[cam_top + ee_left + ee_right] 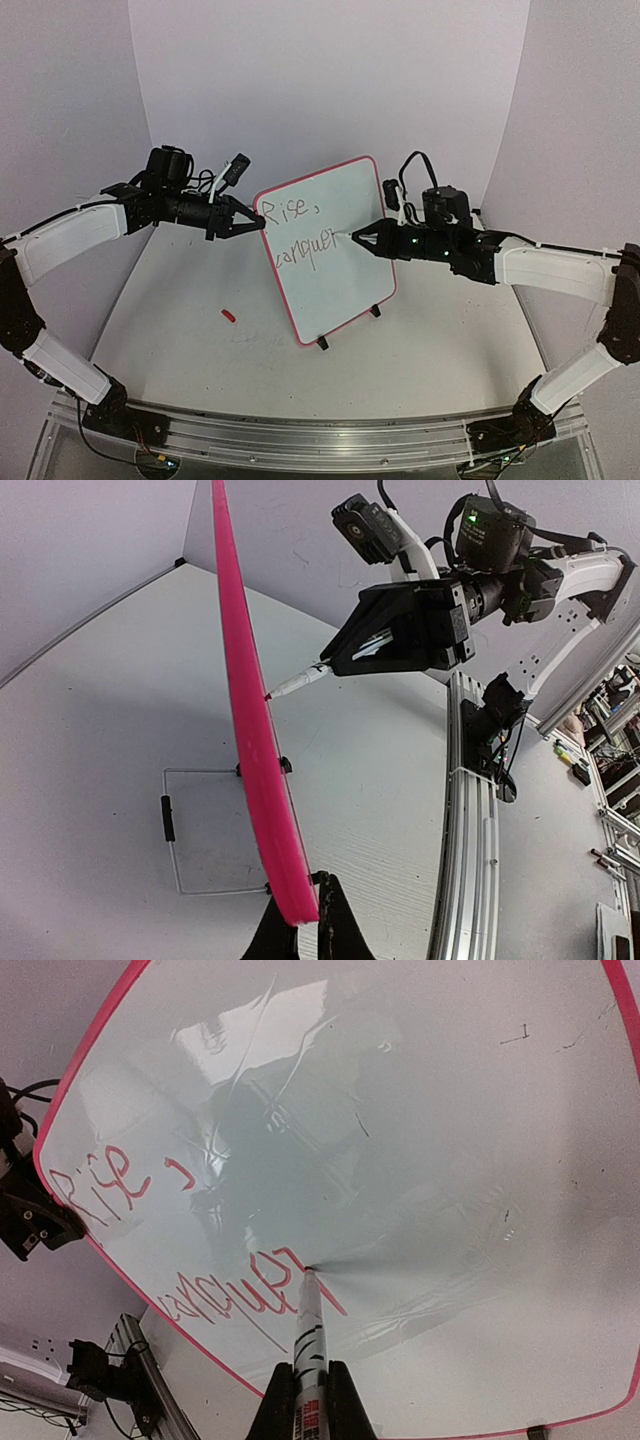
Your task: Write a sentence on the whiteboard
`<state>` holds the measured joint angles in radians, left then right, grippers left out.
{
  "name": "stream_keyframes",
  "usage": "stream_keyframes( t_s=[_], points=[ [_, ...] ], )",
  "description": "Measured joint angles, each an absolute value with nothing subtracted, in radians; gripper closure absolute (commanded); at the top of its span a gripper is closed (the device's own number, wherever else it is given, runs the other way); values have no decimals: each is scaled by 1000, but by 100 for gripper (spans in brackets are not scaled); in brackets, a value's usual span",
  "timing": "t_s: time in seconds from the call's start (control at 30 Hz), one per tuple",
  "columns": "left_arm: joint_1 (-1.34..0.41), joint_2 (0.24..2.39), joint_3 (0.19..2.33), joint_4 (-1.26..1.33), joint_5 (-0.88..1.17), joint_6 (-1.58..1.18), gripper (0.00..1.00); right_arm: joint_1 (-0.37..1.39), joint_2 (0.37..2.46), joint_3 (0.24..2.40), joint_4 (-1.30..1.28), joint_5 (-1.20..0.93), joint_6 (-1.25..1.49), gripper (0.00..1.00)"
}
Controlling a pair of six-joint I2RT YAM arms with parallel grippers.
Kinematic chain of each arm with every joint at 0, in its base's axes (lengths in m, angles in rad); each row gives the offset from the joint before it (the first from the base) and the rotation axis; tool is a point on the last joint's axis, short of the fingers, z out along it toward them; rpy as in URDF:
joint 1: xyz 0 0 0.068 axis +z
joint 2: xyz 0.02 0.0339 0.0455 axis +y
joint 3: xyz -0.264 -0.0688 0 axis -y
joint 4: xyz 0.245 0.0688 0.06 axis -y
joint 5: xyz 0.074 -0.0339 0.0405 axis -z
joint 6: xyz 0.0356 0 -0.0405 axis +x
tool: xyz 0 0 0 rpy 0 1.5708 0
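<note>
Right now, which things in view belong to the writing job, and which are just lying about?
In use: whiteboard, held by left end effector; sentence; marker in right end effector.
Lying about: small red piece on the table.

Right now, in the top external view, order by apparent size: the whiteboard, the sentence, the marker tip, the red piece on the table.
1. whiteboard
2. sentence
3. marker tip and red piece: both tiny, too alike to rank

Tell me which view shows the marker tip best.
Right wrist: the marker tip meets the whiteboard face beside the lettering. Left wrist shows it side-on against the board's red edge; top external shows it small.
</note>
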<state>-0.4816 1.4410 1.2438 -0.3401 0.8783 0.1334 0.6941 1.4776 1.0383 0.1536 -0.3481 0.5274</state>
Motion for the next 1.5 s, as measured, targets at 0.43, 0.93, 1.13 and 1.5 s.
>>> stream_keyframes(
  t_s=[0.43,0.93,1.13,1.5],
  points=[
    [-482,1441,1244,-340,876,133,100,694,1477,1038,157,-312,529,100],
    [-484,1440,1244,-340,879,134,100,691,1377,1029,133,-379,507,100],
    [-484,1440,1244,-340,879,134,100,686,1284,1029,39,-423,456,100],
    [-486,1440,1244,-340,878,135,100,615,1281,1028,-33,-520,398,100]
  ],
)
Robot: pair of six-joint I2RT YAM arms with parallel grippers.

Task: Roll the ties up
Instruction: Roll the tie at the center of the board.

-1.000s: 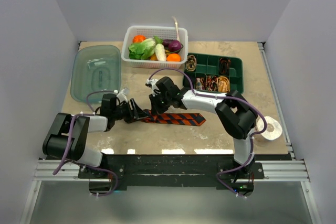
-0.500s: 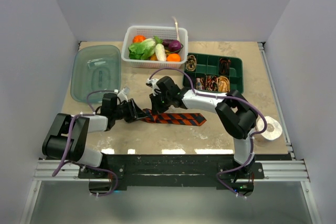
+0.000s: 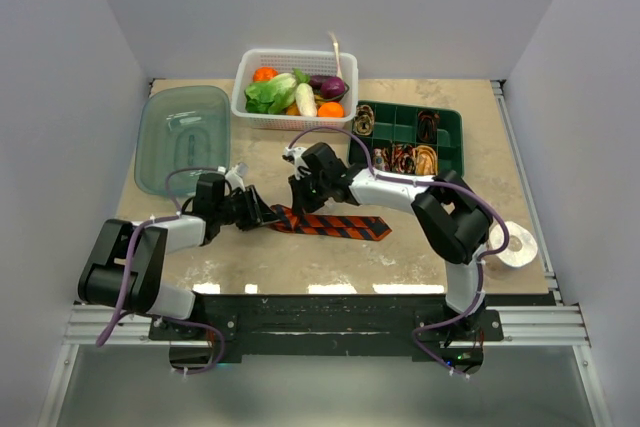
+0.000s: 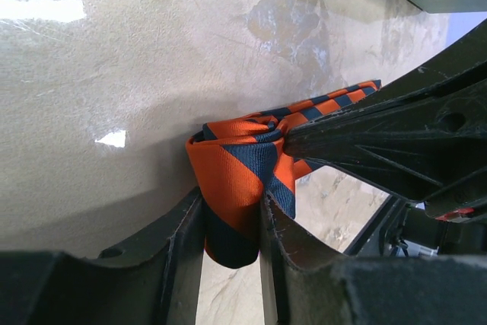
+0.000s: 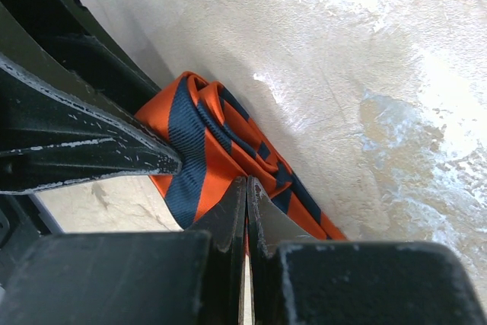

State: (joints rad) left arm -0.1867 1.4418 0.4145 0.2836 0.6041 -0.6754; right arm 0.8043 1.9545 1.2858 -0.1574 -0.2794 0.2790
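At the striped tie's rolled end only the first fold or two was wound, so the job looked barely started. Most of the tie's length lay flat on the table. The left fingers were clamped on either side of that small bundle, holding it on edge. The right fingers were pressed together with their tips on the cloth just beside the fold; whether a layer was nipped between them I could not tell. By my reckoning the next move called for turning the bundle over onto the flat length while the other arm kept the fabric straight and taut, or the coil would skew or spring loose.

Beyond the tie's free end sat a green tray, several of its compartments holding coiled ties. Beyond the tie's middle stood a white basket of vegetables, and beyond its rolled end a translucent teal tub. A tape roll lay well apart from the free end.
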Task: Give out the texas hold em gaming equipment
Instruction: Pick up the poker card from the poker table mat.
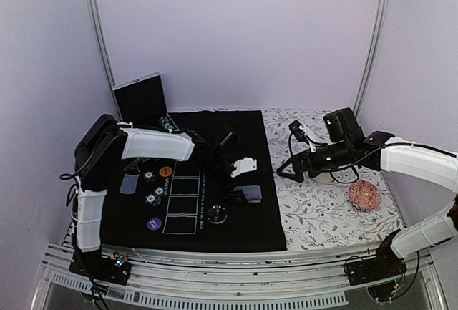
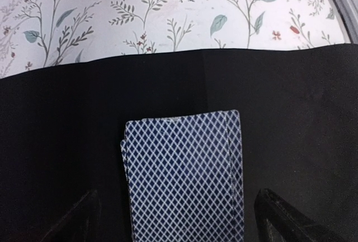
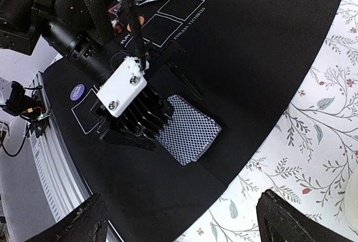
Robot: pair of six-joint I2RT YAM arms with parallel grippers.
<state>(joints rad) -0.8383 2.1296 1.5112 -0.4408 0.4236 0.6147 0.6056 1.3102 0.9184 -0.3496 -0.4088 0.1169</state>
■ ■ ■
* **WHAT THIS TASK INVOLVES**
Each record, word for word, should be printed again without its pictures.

* **WRITTEN ANSWER**
[cam_top + ee_left + ee_right] 
Your task: Write a sentence on the whiteboard
`<state>` holds the measured joint angles in radians, left then right, grippers left out.
{
  "name": "stream_keyframes",
  "usage": "stream_keyframes( t_s=[_], points=[ [_, ...] ], )",
  "description": "Measured joint angles, each an absolute value with nothing subtracted, in radians; gripper closure absolute (commanded); at the top of its span a gripper is closed (the device's own number, wherever else it is given, runs the other way); values have no decimals: each is scaled by 1000, but by 100 for gripper (spans in brackets are not scaled); in brackets, a value's usual span",
  "timing": "t_s: time in seconds from the call's start (control at 30 Hz), one per tuple",
  "columns": "left_arm: joint_1 (-1.34..0.41), joint_2 (0.24..2.39), joint_3 (0.19..2.33), joint_4 (-1.26..1.33), joint_5 (-0.88..1.17), joint_6 (-1.58..1.18), gripper (0.00..1.00); right_arm: joint_1 (-0.37..1.39), joint_2 (0.37..2.46), joint_3 (0.24..2.40), joint_4 (-1.30..1.28), joint_5 (-1.20..0.93), joint_6 (-1.25..1.49), gripper (0.00..1.00)"
}
Controlling a pair of six-joint I2RT YAM arms with parallel grippers.
Kinematic chain of each arm with every joint at 0, in its base's axes (lengths in m, angles in rad); each row gives the offset from the joint before it (the first from the base) and the rotation axis; tool is a point on the last joint's axis, short of the fingers, z out along it toward them; rpy as in URDF:
joint 1: xyz 0 0 0.068 axis +z
joint 2: xyz 0.02 0.0339 0.0455 axis +y
joint 3: xyz -0.264 -0.0688 0 axis -y
joint 4: xyz 0.245 0.0688 0.06 axis -y
joint 5: xyz 0.074 -0.0339 0.0405 axis -z
joint 6: xyz 0.0356 0 -0.0405 axis +x
tool: xyz 0 0 0 rpy 0 1.5708 0
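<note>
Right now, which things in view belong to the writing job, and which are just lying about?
In use: whiteboard, held by left end effector; sentence; marker in right end effector.
Lying about: small red piece on the table.

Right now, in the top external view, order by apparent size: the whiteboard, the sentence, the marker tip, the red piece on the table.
1. whiteboard
2. sentence
3. marker tip and red piece: both tiny, too alike to rank

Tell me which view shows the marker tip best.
Right wrist: the marker tip meets the whiteboard face beside the lettering. Left wrist shows it side-on against the board's red edge; top external shows it small.
</note>
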<state>-0.4816 1.4410 1.2438 -0.3401 0.8783 0.1334 0.6941 1.4776 1.0383 0.1536 -0.3481 0.5274</state>
Motion for the next 1.5 s, as measured, targets at 0.43, 0.93, 1.13 and 1.5 s.
>>> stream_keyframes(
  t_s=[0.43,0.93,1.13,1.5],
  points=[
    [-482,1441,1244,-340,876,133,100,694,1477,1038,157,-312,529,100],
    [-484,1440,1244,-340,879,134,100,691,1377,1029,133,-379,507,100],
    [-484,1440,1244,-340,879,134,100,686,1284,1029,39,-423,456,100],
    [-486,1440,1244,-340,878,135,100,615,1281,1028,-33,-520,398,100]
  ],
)
Robot: pair of six-joint I2RT YAM arms with parallel grippers.

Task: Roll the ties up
Instruction: Roll the tie at the center of the board.

-1.000s: 
-0.500s: 
+0.000s: 
+0.000s: 
+0.000s: 

State: (joints rad) left arm -0.1867 1.4418 0.4145 0.2836 0.6041 -0.6754; right arm 0.8043 1.9545 1.2858 -0.1574 -0.2794 0.2790
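At the striped tie's rolled end only the first fold or two was wound, so the job looked barely started. Most of the tie's length lay flat on the table. The left fingers were clamped on either side of that small bundle, holding it on edge. The right fingers were pressed together with their tips on the cloth just beside the fold; whether a layer was nipped between them I could not tell. By my reckoning the next move called for turning the bundle over onto the flat length while the other arm kept the fabric straight and taut, or the coil would skew or spring loose.

Beyond the tie's free end sat a green tray, several of its compartments holding coiled ties. Beyond the tie's middle stood a white basket of vegetables, and beyond its rolled end a translucent teal tub. A tape roll lay well apart from the free end.
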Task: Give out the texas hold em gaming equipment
Instruction: Pick up the poker card from the poker table mat.
Robot: pair of six-joint I2RT YAM arms with parallel grippers.
<state>(joints rad) -0.8383 2.1296 1.5112 -0.4408 0.4236 0.6147 0.6056 1.3102 0.9184 -0.3496 -0.4088 0.1169</state>

No other output is needed; the exercise is complete.